Faisant presque figure d'intrus dans ce programme empreint de vitalité et d'optimisme, l'Adagio pour cordes de Samuel Barber ouvre la soirée. Célébrissime, composée en 1938 à partir du mouvement lent du Quatuor à cordes n° 1, cette courte pièce, à l'émotion facile et à la passion contenue, a fréquemment été galvaudée, réduite à un pathos léthargique par nombre de chefs. Hélas, ce soir, Andris Nelsons et les cordes du Gewandhaus ne font pas exception à la règle : certes la sonorité est magnifique et la polyphonie limpide, mais la lecture parait assez convenue, plate et statique et l'ardent crescendo semble bien timide, à mille lieues de l'interprétation déchirante d'un Bernstein par exemple.

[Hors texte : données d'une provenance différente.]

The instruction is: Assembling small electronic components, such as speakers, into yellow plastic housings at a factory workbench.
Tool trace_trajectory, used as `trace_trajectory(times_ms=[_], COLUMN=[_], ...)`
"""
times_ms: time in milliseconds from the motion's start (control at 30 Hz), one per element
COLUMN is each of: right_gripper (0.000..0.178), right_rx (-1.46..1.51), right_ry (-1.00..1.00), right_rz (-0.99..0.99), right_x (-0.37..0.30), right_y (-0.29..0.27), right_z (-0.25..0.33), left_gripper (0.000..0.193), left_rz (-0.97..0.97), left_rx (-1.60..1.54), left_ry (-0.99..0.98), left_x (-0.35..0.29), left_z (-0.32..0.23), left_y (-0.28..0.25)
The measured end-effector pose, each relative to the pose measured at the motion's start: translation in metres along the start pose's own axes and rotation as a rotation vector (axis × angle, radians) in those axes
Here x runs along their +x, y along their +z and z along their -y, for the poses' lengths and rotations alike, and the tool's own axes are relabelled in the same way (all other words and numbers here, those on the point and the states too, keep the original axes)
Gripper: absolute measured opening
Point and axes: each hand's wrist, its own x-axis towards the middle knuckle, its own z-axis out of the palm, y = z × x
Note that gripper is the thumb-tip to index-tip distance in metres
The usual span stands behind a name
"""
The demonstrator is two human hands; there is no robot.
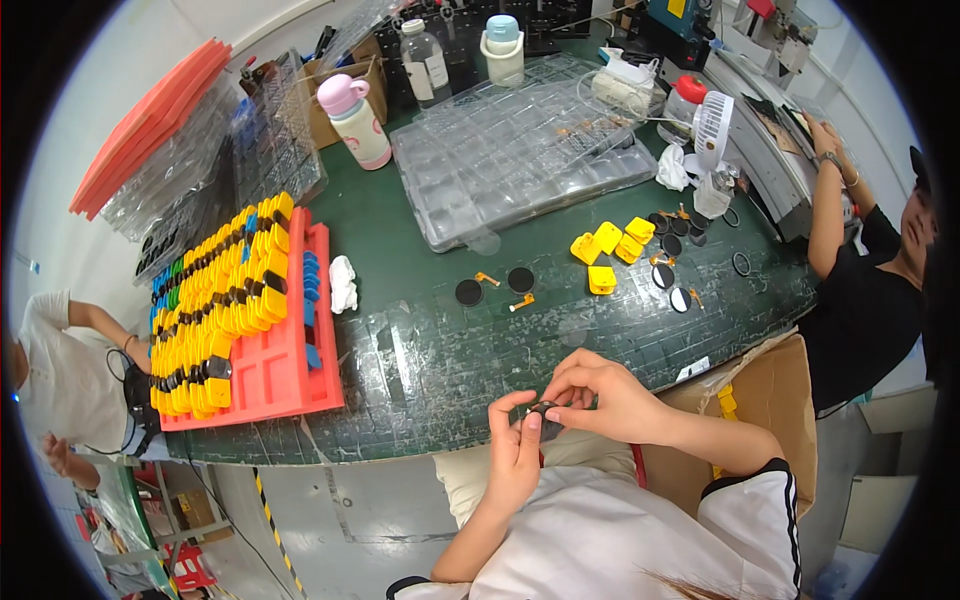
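The left hand and the right hand are meeting well apart from the clear compartment tray, on its near side, around the tabletop's near edge. Fingers of both hands are gripping a small dark piece between them, partly covering it, so its exact shape is staying unclear.

Just nearer than the tray, two black discs are lying flat beside small orange strips. Right of these, on the tray's near side, yellow blocks are sitting in a loose cluster. Left of the tray, a red rack is holding rows of yellow pieces, and a white crumpled tissue is lying between them. Right of the tray, a small white fan is standing; farther right, a co-worker is reaching toward grey equipment.
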Motion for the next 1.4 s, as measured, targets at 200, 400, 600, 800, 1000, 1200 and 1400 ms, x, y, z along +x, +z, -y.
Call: trace_trajectory(times_ms=[200, 400, 600, 800, 1000, 1200, 1400], right_gripper=[0.016, 0.011, 0.010, 0.032, 0.029, 0.028, 0.031], right_rx=[-0.406, -0.922, -0.966, -0.916, -1.249, -0.711, 0.884], right_ry=[-0.442, -1.184, -1.275, -0.773, -0.306, -0.226, 0.251], right_rz=[-0.190, -0.289, -0.230, -0.374, -0.268, -0.291, -0.050], right_x=[-0.004, -0.008, -0.005, 0.028, 0.053, 0.053, 0.028], right_y=[-0.002, -0.012, -0.023, -0.058, -0.083, -0.083, -0.061], right_z=[-0.006, -0.012, -0.016, -0.038, -0.090, -0.096, -0.032], left_gripper=[0.037, 0.043, 0.027, 0.019, 0.018, 0.021, 0.022], left_rz=[-0.031, 0.088, 0.072, -0.047, -0.085, -0.123, -0.182], left_rx=[-0.189, -0.327, -0.016, 0.010, -0.258, -0.131, -0.108], left_ry=[0.040, -0.246, -0.237, -0.251, -0.218, -0.191, -0.146], left_x=[0.010, 0.015, 0.019, 0.022, 0.024, 0.022, 0.024], left_z=[-0.004, -0.024, -0.031, -0.025, -0.025, -0.030, -0.033], left_y=[0.010, -0.009, -0.008, -0.007, -0.003, -0.001, -0.002])
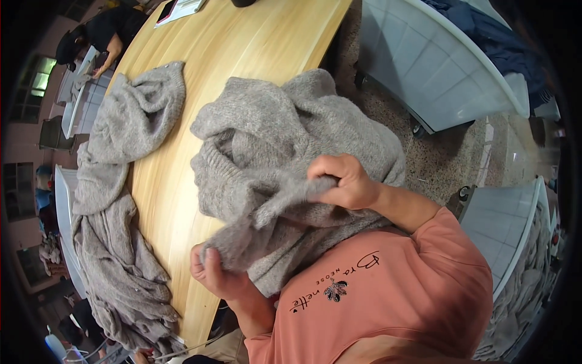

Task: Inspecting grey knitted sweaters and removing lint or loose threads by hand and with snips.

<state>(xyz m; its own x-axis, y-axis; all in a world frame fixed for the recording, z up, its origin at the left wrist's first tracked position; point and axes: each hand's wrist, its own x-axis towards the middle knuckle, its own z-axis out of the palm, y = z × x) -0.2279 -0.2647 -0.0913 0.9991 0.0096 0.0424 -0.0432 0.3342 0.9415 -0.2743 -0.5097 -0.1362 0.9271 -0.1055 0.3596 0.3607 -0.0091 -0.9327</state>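
Note:
A heap of fuzzy grey knitted garment [260,115] lies over the table's near right edge and against my body. My left hand [221,276] is closed, pinching one end of a gathered strip of the knit close to the table edge. At the strip's other end, my right hand [347,182] is closed, its thumb and fingers wrapped round the fabric. Between the two hands the strip is stretched, bunched and slightly blurred. Ribbing shows in the folds left of the middle of the heap.
More grey knits [133,127] lie along the left side of the wooden table [242,42]. A phone and papers [180,11] rest at the far end. Wheeled pale bins [424,60] holding cloth stand to the right. Another person [103,33] works at the upper left.

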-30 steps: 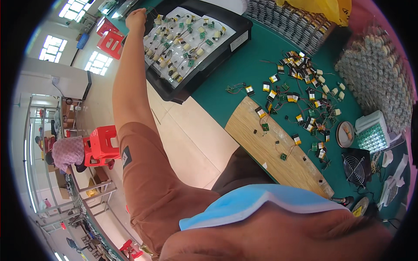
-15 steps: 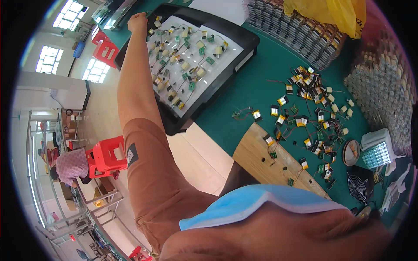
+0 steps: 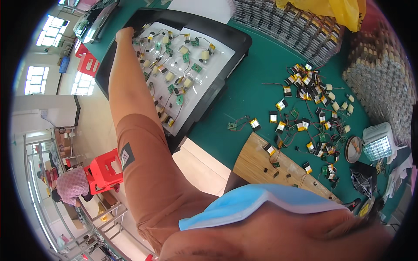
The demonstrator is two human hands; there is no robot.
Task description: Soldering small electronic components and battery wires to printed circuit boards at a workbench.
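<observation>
My left arm stretches across to the far left corner of a black tray. There my left hand is closed at the tray's rim; its fingertips are hidden. A white sheet lines the tray. On it lie several small green circuit boards wired to silver-and-yellow battery cells and cream-coloured blocks. The arm covers part of the tray's left side. My right hand is out of view.
On the green mat, loose battery cells and boards are heaped right of the tray. A wooden board lies at the near edge. Stacked parts, a yellow bag and a small fan stand around. A person sits far left.
The tray has shifted left and nearer, with my left hand moving alongside it. My view has also turned a little.
</observation>
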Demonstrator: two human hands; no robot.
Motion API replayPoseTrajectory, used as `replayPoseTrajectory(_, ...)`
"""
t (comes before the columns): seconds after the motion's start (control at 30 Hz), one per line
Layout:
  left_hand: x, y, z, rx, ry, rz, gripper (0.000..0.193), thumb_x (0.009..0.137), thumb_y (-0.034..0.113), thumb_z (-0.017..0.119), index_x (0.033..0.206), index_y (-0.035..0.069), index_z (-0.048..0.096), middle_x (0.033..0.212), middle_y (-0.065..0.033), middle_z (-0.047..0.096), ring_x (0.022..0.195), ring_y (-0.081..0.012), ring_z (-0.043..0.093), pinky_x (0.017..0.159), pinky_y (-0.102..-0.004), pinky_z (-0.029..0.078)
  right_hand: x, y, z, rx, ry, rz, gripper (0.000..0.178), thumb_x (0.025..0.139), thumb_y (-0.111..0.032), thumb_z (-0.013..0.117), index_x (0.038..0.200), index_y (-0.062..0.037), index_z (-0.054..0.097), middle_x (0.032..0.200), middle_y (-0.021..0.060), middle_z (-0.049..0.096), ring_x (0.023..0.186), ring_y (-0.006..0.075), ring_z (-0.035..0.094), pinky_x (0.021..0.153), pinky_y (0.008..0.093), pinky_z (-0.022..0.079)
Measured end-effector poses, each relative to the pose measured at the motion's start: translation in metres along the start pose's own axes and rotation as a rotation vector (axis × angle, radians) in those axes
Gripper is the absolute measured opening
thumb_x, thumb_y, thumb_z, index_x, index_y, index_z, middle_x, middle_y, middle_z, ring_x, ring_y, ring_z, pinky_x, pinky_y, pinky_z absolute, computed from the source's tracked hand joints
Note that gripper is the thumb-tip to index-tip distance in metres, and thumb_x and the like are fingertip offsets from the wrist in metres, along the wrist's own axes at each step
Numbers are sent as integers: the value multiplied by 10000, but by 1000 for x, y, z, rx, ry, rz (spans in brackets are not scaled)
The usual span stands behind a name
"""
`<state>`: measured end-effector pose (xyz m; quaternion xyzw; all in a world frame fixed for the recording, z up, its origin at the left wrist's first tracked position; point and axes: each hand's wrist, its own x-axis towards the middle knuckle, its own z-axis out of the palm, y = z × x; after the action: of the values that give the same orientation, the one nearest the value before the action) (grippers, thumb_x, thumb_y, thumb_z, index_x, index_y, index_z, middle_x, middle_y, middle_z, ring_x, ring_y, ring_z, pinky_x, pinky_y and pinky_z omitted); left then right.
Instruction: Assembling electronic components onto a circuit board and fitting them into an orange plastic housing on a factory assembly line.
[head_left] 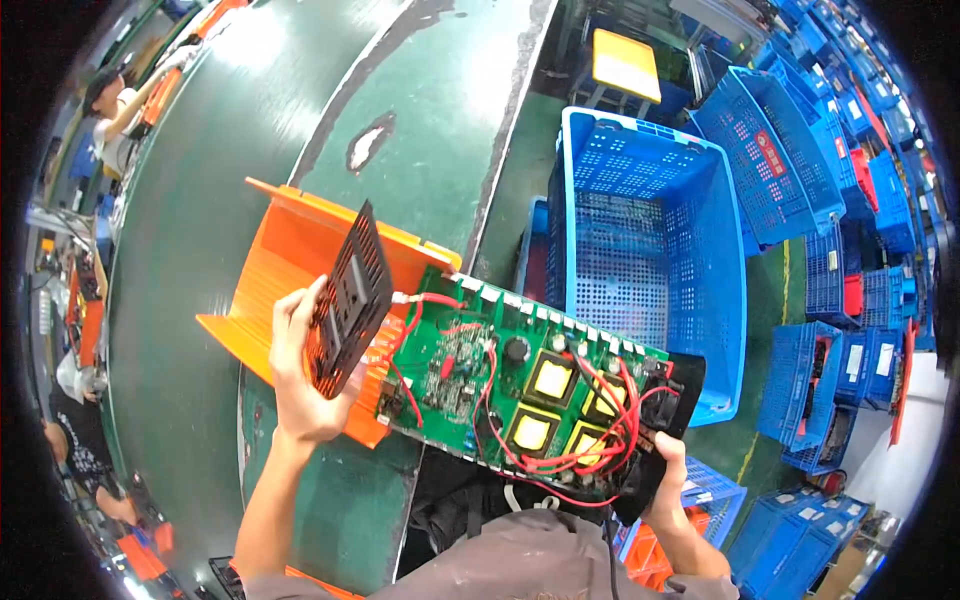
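Observation:
A long green circuit board (455, 345) with yellow-topped transformers and red wires hangs level in front of me. My left hand (305, 370) grips a black slotted end panel (350, 305), tilted upright at the board's left end, and red wires run from the board toward it. My right hand (668, 480) is closed on a black end panel (690, 385) at the board's right end. Beneath and behind the left end lies an orange housing (270, 260), its channel shape partly hidden by the panel and my hand.
A large blue crate (650, 240) stands to the right of the green bench (200, 330). More blue crates (805, 385) are stacked at far right, and a yellow-topped stool (625, 65) is behind. Two people (110, 115) work along the left side.

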<state>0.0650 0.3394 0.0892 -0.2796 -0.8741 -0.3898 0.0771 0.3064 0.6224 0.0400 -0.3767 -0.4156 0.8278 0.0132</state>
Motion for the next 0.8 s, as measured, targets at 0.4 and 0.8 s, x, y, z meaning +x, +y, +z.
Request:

D'un climat bien différent le Concerto pour piano n° 25 de Mozart rayonne de sa vitalité conquérante sous les doigts de Daniil Trifonov. Une œuvre de la maturité (1786) qui marque le terme de la période heureuse des années 1784-1786. Contemporain de la Symphonie n° 38 « Prague », il se caractérise, curieusement comme elle, par l'absence de clarinette dans son instrumentarium. Après une introduction très cantabile laissée aux seuls soins de l'orchestre, l'Allegro maestoso séduit par la souplesse et l'élégance du jeu de Trifonov dans un dialogue serré avec la phalange saxonne qui va rapidement tourner à l'avantage du soliste. Comme à son habitude le pianiste russe se montre très démonstratif, presqu'illuminé, alliant une virtuosité envoûtante, une grande fluidité des phrasés et une infinie palette de couleurs qui trouveront leur sommet dans une cadence originale signée de sa main. Annoncé par le basson, le cor et la flute, gracieux, presque galant l'Andante déploie une musicalité subtile et poétique où Trifonov dans un tempo très retenu habite les silences, précédant un Finale Allegretto dévastateur où le piano jubilatoire se taille encore une fois la part du lion concluant, avec éclat une interprétation magistrale en parfaite symbiose avec l'orchestre. Le fantasque Rondo en ut mineur de CPE Bach, donné en « bis » conclut de superbe façon, dans un clin d'œil cette première partie.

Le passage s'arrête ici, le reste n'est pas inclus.